Дамело раздувает ноздри и гордо поднимает голову, оглядывая всех и вся из-под полуприкрытых век:
— Оно?
— Оплатишь мне психоаналитика, — угрожает Диммило. — А в кино? В театр? На выставку, наконец? Куда там еще женщин водят…
— Список распечатать? — ехидничает Дамело. И переводит разговор, утомленный заботой о своей личной жизни: — Зашел бы. Тот официант тебя ой как ждет.
— На черта я ему сдался… — сникает Димми. Ну вот, пошла писать губерния. Димкино неверие в себя — то же, что и самолюбие Дамело, неистребимое и необъяснимое.
— На минет, — бросает Амару и Дамело вторит ему, в кои веки раз с охотой.
— Ми… — Диммило дает петуха (опять ассоциации, да что ты будешь делать!): — …нет?
— Да! — подтверждают на два голоса индеец и его дракон.
Диммило краснеет, как девчонка. Здоровенная девчонка с волосатой грудью и с изрядным хозяйством в штанах.
— Его зовут Саша. — Дамело кладет перед Димми файлик с распечаткой анкеты. — Телефон, адрес, любимый цвет, любимый размер. Иди и имей.
— Он на меня не посмотрел ни разу! — бурчит Диммило.
— Зато показал все лучшее, — уговаривает Дамело, как не уговаривал никого и никогда. Это же Димка. Пока вдоволь не поломается, принцесса, не согласится ни на что — ни на песню, ни на танец, ни на духоту чилаута-сераля, пахнущую мускусом сильней, чем всеми кухонными ароматами.
— Ладно, — решается Диммило. — Давай. Вечером позвоню.
— В шесть. Он заканчивает в шесть, — улыбается Дамело. Не зря он стащил личное дело из кабинета Эдемского: на пару недель друг и учитель выведен из строя.
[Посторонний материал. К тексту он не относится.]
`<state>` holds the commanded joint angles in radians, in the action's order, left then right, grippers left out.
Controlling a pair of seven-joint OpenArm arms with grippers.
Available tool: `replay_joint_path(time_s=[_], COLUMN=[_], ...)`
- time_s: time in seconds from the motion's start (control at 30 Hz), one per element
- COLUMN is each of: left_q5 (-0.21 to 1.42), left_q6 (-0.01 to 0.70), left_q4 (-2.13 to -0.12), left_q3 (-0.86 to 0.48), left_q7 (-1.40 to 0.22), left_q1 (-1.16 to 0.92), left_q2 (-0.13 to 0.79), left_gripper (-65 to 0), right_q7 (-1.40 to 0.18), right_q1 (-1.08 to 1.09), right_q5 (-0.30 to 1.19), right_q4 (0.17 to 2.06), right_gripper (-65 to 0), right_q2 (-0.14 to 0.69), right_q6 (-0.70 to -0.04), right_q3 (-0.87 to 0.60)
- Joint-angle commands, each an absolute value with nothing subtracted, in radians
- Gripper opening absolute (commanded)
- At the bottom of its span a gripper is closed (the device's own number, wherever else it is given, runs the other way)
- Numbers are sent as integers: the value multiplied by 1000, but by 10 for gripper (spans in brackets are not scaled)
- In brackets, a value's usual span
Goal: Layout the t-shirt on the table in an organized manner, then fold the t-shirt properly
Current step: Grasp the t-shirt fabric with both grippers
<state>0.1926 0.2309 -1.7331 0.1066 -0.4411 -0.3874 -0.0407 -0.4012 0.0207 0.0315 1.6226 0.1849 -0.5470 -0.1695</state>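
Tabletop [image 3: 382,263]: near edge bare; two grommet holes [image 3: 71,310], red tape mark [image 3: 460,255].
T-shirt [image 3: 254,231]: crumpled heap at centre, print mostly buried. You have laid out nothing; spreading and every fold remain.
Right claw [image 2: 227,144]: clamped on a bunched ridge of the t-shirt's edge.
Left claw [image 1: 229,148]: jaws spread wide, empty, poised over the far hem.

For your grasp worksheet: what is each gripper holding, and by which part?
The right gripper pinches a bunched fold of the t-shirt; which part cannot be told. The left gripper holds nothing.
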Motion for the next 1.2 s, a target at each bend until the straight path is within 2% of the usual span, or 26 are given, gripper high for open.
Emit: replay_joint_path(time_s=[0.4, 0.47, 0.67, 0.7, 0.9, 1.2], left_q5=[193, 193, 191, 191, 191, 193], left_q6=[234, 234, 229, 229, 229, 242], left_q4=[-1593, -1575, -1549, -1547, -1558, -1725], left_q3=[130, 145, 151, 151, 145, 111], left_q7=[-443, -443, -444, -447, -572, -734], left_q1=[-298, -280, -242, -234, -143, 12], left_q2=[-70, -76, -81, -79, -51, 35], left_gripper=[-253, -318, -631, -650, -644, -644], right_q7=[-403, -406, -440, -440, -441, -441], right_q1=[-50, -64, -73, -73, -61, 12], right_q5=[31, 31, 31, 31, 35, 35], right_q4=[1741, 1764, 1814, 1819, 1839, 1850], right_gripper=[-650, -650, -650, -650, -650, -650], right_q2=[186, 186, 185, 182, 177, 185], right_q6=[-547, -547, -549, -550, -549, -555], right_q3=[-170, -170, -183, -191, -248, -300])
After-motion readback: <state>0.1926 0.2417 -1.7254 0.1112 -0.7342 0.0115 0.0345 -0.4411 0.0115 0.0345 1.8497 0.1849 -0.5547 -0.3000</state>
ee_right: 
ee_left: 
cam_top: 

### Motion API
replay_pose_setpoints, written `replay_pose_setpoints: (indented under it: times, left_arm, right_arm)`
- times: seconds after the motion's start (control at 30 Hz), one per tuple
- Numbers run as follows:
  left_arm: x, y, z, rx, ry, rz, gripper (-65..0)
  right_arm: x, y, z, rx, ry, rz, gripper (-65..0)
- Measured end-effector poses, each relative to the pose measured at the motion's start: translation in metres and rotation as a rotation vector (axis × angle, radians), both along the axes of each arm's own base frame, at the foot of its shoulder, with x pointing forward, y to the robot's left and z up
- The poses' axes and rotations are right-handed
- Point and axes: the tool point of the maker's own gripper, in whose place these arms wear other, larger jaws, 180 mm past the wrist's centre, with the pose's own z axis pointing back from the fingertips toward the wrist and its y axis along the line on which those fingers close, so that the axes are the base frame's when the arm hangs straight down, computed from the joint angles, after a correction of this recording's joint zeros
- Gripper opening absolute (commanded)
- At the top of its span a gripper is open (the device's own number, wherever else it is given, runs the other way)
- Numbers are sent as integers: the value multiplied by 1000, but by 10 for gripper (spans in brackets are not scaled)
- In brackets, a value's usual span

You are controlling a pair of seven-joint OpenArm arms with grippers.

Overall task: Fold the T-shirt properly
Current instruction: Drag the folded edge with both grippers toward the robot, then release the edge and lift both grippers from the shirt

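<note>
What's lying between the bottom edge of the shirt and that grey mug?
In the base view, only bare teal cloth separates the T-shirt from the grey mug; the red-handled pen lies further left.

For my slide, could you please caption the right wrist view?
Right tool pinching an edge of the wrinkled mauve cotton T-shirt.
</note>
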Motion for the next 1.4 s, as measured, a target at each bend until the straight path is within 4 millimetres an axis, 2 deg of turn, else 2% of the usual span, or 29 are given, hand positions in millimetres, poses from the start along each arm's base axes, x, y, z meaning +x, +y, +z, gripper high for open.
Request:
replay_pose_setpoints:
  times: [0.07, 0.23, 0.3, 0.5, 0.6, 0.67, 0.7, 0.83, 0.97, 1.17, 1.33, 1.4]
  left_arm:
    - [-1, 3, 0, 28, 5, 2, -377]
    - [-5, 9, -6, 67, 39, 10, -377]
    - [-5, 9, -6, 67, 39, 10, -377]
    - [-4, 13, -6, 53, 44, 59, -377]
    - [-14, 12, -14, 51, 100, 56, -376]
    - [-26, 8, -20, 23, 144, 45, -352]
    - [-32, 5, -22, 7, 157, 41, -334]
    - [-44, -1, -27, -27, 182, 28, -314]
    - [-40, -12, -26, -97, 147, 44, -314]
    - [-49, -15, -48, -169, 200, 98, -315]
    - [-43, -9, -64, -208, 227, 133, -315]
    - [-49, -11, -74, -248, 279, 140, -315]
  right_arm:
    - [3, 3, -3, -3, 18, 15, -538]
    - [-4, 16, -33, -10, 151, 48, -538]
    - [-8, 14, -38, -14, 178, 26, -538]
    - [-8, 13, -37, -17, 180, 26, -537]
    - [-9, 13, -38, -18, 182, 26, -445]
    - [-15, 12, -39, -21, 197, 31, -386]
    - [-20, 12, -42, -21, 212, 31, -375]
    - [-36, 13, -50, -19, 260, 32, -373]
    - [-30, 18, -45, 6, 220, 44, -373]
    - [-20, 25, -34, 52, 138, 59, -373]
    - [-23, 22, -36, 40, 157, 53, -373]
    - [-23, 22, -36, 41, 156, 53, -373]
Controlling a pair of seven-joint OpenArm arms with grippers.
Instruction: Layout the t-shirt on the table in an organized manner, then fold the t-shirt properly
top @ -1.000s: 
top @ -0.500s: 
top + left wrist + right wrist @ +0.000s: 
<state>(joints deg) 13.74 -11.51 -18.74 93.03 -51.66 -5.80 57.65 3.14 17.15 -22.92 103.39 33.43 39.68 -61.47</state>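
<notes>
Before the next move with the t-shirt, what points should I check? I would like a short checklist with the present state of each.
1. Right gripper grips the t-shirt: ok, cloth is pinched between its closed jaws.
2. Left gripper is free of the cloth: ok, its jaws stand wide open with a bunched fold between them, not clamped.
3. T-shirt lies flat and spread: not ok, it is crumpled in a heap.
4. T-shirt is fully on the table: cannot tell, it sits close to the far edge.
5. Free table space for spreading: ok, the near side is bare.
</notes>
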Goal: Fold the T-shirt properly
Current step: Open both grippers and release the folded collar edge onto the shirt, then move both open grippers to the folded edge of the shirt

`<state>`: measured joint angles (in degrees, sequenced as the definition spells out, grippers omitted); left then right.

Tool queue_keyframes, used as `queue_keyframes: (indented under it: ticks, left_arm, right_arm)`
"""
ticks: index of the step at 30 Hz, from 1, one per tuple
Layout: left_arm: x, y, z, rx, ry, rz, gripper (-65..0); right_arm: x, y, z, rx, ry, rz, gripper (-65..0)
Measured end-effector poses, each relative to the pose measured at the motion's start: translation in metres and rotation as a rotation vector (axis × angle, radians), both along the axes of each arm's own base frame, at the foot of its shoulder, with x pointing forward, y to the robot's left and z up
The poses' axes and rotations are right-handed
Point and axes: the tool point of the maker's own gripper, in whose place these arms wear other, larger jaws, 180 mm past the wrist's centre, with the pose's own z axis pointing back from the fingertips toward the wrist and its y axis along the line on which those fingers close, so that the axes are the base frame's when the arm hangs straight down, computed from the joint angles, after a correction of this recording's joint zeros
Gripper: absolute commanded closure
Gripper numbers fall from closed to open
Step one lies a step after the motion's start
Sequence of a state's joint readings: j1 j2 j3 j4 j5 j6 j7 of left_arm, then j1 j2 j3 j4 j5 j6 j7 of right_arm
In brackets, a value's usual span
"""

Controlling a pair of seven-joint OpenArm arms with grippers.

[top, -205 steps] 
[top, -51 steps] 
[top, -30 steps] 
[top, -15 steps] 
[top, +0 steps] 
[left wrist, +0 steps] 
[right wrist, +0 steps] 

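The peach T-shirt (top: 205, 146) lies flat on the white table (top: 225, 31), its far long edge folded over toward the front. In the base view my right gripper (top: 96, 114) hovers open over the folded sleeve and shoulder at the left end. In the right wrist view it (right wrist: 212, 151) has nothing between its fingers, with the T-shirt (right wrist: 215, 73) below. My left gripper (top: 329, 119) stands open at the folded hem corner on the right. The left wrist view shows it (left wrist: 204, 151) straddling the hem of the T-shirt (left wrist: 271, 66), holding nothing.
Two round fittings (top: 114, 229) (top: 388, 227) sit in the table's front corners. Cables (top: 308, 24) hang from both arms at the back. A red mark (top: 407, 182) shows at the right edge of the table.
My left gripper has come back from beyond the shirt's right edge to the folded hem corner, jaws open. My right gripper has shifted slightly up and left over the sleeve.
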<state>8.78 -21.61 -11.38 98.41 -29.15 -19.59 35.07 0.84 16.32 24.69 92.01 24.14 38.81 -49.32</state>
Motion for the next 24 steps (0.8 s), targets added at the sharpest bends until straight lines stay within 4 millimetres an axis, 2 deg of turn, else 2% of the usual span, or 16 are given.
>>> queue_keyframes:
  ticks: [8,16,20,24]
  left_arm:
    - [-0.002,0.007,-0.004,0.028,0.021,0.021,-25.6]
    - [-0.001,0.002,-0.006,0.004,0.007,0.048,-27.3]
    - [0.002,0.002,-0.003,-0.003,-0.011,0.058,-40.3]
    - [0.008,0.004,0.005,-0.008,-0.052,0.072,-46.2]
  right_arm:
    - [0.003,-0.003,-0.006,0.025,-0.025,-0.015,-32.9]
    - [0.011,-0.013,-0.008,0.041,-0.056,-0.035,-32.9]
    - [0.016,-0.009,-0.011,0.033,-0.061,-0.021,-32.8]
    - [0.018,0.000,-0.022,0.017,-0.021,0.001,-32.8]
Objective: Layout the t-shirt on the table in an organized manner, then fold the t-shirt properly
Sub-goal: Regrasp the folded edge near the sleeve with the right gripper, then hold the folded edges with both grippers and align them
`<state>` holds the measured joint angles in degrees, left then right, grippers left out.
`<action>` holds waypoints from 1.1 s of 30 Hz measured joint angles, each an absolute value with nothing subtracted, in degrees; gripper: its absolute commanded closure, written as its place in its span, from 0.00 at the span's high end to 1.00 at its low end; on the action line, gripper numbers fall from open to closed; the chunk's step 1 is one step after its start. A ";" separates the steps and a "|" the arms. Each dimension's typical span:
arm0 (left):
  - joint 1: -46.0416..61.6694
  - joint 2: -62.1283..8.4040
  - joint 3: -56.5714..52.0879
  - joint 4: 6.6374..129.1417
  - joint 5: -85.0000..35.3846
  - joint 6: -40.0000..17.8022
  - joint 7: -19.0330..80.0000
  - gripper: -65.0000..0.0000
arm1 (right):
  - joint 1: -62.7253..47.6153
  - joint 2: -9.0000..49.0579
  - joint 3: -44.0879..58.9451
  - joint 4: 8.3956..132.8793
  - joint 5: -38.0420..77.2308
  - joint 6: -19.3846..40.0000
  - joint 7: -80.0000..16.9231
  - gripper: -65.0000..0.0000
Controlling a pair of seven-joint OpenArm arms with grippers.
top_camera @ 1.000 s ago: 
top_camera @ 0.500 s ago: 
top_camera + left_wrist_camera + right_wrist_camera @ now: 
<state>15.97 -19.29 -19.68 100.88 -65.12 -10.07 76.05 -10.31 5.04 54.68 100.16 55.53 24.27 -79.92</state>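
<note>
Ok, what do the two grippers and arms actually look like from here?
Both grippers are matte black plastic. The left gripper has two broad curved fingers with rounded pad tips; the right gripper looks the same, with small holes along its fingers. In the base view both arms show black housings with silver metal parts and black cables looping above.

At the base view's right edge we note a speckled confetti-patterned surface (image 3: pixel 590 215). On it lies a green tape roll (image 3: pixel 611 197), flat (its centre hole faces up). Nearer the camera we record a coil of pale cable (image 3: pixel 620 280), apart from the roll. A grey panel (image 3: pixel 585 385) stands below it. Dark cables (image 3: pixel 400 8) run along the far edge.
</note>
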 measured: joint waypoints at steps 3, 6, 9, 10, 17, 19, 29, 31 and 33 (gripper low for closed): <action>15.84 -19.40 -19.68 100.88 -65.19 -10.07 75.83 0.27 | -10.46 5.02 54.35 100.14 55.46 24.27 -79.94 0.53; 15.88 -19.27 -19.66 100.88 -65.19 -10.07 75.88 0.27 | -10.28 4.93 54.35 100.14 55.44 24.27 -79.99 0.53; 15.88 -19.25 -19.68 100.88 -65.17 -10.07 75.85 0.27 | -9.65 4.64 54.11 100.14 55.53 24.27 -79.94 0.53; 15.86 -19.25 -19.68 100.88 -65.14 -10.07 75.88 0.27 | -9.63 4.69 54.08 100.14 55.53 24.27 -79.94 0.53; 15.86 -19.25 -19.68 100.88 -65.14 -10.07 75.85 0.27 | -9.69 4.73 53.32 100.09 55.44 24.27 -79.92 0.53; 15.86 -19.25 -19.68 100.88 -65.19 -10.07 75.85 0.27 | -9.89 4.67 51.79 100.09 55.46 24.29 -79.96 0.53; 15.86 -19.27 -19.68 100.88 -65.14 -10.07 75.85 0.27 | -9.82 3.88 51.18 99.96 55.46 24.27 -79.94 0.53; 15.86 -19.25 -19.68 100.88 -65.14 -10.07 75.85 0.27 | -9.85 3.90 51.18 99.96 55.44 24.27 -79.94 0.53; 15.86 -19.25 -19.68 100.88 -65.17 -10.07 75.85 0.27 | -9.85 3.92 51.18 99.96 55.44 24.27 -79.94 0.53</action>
И никаких разговоров о том, чтобы познакомиться поближе с маркизами и кухарками, ненароком пересекшими путь Дамело.
Идти дальше в свое никуда индеец предпочитает один.
— Баш на баш! — вдруг принимается хитрить Димми. — Я куплюсь на эту… — он обмахивается файликом, как веером, — …взятку, но ты, голубчик, пообещай, что сходишь в одно общество. — Диммило берет эффектную паузу, которую Дамело просто не может не разрушить:
— Анонимные сексоголики и их программа, раньше не работавшая с алкашами, а теперь не работающая с нами, кобелями.
— Ну почему ты думаешь, что она не работает? — сдувается Димми.
— Димк, — Дамело становится стыдно, но он продолжает гнуть свою линию, — если я туда пойду, это будет заебись какое лечение.
Диммило представляет друга на заседании того самого общества: вот он сидит в кресле, нога на ногу, голова откинута, плечи развернуты во всю ширь, взгляд скучающий и ироничный — бронзоволицый бог, сошедший с небес, чтобы втоптать в грязь людишек, рассчитывавших решить свои проблемы сексом и влипших в проблемы еще худшие. Вот он встает и произносит: «Меня зовут Дамело и я сексоголик», обводит взглядом присутствующих, раздувает ноздри — и все члены общества падают со своих дурацких кресел, чтобы покатиться по полу в разнузданной сексуальной оргии.